Task to complete
Output all of the lines below exactly, and leave out each image.

START Raw data

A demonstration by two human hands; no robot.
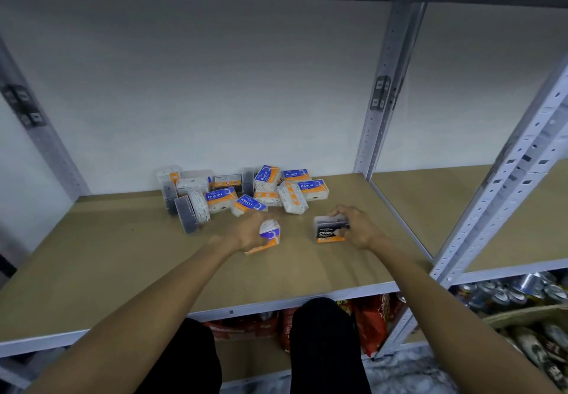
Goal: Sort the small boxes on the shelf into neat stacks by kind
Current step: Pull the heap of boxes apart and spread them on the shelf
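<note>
A jumbled pile of small boxes (246, 192) lies at the back of the brown shelf board (107, 255). Most are white with blue-and-orange "Round" labels; a few are dark grey. My left hand (249, 232) grips a blue-and-orange box (270, 233) just in front of the pile, tilted, with another orange-edged box (256, 249) showing under it. To the right, my right hand (358, 227) holds a black-and-orange "Charcoal" box (330, 230) that rests on the board, apart from the pile.
Grey perforated metal uprights (376, 110) stand at the back right and along the right front (504, 196). The shelf below holds red snack bags (368, 323) and cans (510, 293). My knees in black trousers (322, 341) are against the shelf front.
</note>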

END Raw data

Response box
A demonstration by two human hands; no robot.
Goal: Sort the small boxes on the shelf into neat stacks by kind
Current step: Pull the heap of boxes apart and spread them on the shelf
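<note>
A jumbled pile of small boxes (246, 192) lies at the back of the brown shelf board (107, 255). Most are white with blue-and-orange "Round" labels; a few are dark grey. My left hand (249, 232) grips a blue-and-orange box (270, 233) just in front of the pile, tilted, with another orange-edged box (256, 249) showing under it. To the right, my right hand (358, 227) holds a black-and-orange "Charcoal" box (330, 230) that rests on the board, apart from the pile.
Grey perforated metal uprights (376, 110) stand at the back right and along the right front (504, 196). The shelf below holds red snack bags (368, 323) and cans (510, 293). My knees in black trousers (322, 341) are against the shelf front.
</note>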

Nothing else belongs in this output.